There is an object like this...

{
  2016: {
    3 : [
      { field: "content 1" }
      { field: "content 2" }
    ]
    10 : [
      { field: "content 3" }
    ]
  }
  2017: {
    8 : [
      { field: "content 4" }
    ]
  }
}

...and I need to get access to the subelements in an ascending order. That means I want to process 2016 object first, then 2017 object.

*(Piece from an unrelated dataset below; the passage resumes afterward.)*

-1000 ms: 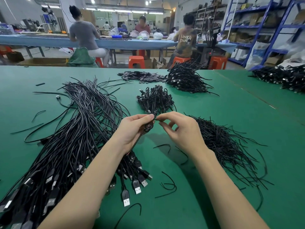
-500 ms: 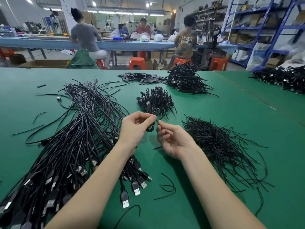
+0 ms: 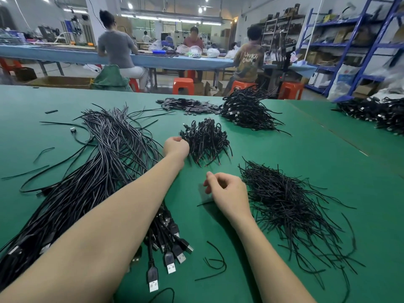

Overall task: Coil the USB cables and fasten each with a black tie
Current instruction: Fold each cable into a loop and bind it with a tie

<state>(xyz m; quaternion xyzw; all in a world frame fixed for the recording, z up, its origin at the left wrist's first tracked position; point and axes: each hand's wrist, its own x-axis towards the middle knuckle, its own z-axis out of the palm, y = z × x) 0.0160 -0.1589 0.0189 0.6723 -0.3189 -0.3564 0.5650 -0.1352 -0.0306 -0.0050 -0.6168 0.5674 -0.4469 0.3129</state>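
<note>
I see the left hand (image 3: pixel 176 147) stretched out to the pile of coiled cables (image 3: pixel 206 142), fingers curled at its near edge; whether that grip clamps anything, I cannot tell. The right hand (image 3: pixel 227 192) hovers loosely curled, holding nothing, beside the black ties (image 3: pixel 284 200). Uncoiled USB cables (image 3: pixel 91 178) sprawl left across the green tabletop (image 3: pixel 306 154).
</note>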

Within that I need to process the month objects also in ascending order.

Iteration like...

for (var year in map) {
    if (map.hasOwnProperty(year)) {
        console.log(year)
    }
}

won't do the job properly.

2
  • There is no order in objects, you'd have to create your own map and follow that. Commented Jul 28, 2017 at 18:19
  • javascript can't sort maps sorry, you're going to have to do something like adding an extra property in you objects like 2016: {year: 2016, ...} then convert the map into an array then sort the array by years Commented Jul 28, 2017 at 18:21

3 Answers 3

2

To get an ordered array of the content, recursively iterate the object, while getting the data by sorted keys, and using Array#concat to flatten the array.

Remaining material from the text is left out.